To start with, everyone in this film is just Quentin Tarantino. Tarantino is frequently touted as being capable of writing such good, realistic dialogue, but Death Proof demonstrates the lie of that assertion. What Tarantino can do is write dialogue that makes everyone sound like him, be they male or female, black, white, Hispanic, or Asian. When Tarantino wants to show his audience how smart he is, he has one of his characters make an oblique reference to something. See how smart?

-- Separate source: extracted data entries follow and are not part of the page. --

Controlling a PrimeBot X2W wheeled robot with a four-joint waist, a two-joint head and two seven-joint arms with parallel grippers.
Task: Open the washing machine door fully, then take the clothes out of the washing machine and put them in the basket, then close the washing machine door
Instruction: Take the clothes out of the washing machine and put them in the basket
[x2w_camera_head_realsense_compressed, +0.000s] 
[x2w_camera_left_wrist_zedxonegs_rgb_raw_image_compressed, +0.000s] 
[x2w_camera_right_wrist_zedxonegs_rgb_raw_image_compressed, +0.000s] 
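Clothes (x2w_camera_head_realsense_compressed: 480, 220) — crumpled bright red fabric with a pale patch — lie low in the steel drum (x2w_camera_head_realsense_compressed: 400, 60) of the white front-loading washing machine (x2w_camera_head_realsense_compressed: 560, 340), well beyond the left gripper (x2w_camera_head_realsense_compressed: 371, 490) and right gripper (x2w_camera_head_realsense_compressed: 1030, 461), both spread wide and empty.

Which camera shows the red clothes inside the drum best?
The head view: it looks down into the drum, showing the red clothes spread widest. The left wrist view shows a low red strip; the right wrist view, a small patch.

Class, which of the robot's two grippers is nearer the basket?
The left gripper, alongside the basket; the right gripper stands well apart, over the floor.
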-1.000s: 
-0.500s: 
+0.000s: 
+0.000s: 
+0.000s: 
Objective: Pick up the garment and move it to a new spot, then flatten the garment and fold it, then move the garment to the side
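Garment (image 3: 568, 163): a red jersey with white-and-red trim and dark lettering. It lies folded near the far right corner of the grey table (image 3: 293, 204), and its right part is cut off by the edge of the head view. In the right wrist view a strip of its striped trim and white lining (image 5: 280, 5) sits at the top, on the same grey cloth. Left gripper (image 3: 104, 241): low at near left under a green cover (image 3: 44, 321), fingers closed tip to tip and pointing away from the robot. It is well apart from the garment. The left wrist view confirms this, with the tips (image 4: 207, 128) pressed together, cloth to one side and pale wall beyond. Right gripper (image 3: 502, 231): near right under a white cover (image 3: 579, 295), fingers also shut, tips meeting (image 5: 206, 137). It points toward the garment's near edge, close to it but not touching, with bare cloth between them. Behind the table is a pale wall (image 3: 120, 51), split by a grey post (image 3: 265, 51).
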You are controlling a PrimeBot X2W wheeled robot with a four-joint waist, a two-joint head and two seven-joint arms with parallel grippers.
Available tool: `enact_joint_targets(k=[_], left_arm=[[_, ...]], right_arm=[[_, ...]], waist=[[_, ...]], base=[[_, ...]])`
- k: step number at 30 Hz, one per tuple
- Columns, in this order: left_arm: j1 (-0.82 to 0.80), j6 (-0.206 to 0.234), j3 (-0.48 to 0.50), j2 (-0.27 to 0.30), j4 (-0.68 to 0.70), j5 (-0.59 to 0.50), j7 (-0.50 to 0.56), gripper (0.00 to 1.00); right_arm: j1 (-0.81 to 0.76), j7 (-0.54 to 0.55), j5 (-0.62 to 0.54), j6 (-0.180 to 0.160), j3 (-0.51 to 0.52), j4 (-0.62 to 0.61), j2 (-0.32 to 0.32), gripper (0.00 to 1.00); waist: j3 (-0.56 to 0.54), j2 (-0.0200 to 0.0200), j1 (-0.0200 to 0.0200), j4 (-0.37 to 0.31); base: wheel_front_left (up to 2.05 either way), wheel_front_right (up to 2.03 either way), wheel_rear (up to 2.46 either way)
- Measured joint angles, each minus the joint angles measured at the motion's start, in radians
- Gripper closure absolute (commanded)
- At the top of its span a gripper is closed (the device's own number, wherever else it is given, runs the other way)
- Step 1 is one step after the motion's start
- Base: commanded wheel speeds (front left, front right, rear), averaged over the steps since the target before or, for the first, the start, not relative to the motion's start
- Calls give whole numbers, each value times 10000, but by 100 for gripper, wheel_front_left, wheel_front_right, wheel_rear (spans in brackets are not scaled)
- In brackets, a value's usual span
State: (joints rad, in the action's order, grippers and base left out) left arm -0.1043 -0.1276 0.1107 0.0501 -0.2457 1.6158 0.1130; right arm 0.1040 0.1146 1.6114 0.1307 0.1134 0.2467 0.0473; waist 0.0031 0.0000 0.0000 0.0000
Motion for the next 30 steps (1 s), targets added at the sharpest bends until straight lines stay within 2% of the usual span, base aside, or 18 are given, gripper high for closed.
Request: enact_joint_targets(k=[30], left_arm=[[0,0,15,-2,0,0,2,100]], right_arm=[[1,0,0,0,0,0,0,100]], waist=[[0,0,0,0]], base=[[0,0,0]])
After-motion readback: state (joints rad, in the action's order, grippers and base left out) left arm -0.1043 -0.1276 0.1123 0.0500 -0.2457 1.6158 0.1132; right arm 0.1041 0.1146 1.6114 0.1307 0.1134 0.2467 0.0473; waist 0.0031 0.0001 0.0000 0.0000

Second, and this is the big one for me, is that Death Proof reads as being little more than what Quentin Tarantino puts in his DVD player when he wants to jerk off. I’m often a crude speaker in real life, but I don’t drop a lot of profanity on this blog. I’m about to, though, because it’s the only way this can be described. Tarantino’s foot fetish is long attested to by his movies, but nowhere in his filmography has he include so many shots dedicated to almost literally fucking one of his actresses’ feet with his camera.
Third is his shameless pandering. There’s a huge section of the second half of the film dedicated to talking about how awesome Zoe Bell is. I said above that it was important that it’s not “Zoe Bell as herself” but “Zoe Bell as Zoe Bell,” because she’s playing an idealized version of herself here. That idealized version of herself is more or less to make her superhuman and to have the other characters tell her to her face how awesome she is. It’s smarmy.
Last, and this is also a big one, is that Death Proof has no point. There are perhaps two “money” scenes in this (the end of the first half and the chase) and the rest is filler designed to have Tarantino write dialogue that shows how smart he is. The full version of this runs just under two hours when it would be a lot more appropriate for it to be about 75 minutes. But, ego being what it is, we had to be subjected to the great man’s genius for an extra 40 minutes.
Yeah…I won’t be watching this one again.
Why to watch Death Proof: You buy the Tarantino hype.
Why not to watch: How much time do you really want to spend watching Quentin Tarantino’s masturbation material?